▶ _WHAT THE TASK REQUIRES_: Below are the records. Retype exactly the lines between the lines holding "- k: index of" and "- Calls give", inclusive.
====== PROVIDED MATERIAL ======
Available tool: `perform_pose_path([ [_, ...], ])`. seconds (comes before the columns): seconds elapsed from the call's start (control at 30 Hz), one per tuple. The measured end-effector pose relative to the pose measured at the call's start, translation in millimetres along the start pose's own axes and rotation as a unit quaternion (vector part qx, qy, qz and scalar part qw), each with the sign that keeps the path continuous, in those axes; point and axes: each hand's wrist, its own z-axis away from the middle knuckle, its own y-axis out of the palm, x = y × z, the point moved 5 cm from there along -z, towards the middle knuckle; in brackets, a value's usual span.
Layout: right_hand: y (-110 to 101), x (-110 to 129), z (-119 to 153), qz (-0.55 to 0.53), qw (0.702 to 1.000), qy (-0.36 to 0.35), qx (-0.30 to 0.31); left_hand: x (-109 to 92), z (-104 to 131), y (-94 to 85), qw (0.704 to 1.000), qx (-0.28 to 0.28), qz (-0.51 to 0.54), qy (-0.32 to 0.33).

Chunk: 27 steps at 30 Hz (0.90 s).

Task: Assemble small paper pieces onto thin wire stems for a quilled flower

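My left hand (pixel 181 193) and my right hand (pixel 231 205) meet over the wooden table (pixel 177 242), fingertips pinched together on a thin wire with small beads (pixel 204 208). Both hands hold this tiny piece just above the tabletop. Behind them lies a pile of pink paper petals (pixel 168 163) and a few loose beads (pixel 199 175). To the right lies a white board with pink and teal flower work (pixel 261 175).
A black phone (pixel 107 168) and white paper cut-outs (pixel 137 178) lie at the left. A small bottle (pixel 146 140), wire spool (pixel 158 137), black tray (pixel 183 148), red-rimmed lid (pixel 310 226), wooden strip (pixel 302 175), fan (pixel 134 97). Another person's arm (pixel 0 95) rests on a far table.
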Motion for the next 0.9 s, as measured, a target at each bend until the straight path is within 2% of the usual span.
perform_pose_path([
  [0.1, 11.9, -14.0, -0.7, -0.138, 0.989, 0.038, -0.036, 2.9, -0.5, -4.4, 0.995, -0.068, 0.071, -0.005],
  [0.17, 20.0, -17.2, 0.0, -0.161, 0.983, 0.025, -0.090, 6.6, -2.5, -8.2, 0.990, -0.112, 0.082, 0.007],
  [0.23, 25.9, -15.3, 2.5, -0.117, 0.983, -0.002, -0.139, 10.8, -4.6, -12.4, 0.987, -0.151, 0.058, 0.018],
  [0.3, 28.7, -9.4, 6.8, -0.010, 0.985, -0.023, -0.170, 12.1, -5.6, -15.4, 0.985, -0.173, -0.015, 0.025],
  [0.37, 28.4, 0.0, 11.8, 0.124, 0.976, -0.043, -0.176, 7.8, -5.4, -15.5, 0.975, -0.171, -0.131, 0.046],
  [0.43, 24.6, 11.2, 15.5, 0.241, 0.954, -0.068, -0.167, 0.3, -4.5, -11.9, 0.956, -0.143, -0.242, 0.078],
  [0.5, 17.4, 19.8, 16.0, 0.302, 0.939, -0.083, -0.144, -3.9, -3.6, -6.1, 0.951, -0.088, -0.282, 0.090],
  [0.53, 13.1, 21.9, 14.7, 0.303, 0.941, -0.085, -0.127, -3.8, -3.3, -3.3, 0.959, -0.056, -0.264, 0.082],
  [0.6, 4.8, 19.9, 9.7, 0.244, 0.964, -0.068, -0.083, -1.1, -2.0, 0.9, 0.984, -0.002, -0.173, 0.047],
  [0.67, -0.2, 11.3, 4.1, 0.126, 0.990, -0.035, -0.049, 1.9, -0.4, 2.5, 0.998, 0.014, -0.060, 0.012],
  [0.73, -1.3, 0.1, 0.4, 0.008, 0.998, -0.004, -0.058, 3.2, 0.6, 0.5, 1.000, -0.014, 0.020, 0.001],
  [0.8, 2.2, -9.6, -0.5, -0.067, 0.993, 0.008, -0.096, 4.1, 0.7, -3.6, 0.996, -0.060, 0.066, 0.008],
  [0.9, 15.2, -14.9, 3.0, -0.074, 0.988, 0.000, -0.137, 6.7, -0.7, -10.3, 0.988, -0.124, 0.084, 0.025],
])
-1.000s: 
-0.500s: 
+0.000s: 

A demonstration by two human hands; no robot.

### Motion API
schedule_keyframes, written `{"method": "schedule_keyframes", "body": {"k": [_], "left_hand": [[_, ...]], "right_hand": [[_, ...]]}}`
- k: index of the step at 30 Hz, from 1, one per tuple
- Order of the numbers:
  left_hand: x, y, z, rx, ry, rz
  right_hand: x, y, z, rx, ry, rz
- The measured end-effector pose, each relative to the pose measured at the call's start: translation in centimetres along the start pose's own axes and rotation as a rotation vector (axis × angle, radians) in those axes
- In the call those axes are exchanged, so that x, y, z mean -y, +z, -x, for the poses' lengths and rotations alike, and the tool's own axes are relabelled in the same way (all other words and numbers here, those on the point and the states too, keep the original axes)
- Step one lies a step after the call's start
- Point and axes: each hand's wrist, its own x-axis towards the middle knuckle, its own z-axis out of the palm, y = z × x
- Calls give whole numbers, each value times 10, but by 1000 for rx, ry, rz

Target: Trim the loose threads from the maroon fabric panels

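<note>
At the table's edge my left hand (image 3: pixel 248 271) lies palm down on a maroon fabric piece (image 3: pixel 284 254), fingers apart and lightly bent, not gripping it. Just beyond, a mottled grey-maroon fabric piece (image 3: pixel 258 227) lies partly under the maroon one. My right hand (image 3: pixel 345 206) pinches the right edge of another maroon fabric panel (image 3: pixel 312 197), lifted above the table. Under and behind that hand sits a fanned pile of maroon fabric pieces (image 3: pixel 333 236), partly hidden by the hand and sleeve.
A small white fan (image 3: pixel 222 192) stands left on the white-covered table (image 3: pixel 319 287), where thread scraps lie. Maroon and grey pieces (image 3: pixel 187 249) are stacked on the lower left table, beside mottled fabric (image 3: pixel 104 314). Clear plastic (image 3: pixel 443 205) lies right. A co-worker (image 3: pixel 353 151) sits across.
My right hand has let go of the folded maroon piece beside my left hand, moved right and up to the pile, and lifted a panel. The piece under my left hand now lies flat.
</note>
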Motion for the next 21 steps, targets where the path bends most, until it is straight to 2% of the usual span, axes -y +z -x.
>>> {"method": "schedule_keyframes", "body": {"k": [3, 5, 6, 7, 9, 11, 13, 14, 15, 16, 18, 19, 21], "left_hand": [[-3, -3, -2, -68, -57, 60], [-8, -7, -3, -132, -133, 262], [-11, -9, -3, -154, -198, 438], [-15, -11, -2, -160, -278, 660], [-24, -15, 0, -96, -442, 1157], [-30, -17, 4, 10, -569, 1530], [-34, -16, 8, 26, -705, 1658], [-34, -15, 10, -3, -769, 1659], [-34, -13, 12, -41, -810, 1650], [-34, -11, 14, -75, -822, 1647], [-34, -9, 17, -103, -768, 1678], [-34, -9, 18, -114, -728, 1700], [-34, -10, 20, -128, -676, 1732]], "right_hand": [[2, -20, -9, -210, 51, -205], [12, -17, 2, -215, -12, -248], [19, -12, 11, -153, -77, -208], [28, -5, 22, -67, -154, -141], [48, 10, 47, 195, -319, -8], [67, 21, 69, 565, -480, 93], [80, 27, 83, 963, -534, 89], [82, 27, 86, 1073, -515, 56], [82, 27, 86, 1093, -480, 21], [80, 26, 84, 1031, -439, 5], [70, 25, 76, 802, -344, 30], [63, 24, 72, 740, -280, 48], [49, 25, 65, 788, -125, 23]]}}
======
▶ _FINISHED TASK_:
- k: index of the step at 30 Hz, from 1, one per tuple
- Order of the numbers:
  left_hand: x, y, z, rx, ry, rz
  right_hand: x, y, z, rx, ry, rz
- The measured end-effector pose, each relative to the pose measured at the call's start: translation in centimetres along the start pose's own axes and rotation as a rotation vector (axis × angle, radians) in those axes
- In the call those axes are exchanged, so that x, y, z mean -y, +z, -x, for the poses' lengths and rotations alike, and the tool's own axes are relabelled in the same way (all other words and numbers here, those on the point and the states too, keep the original axes)
- Step one lies a step after the call's start
- Point and axes: each hand's wrist, its own x-axis towards the middle knuckle, its own z-axis out of the palm, y = z × x
- Calls give whole numbers, each value times 10, but by 1000 for rx, ry, rz

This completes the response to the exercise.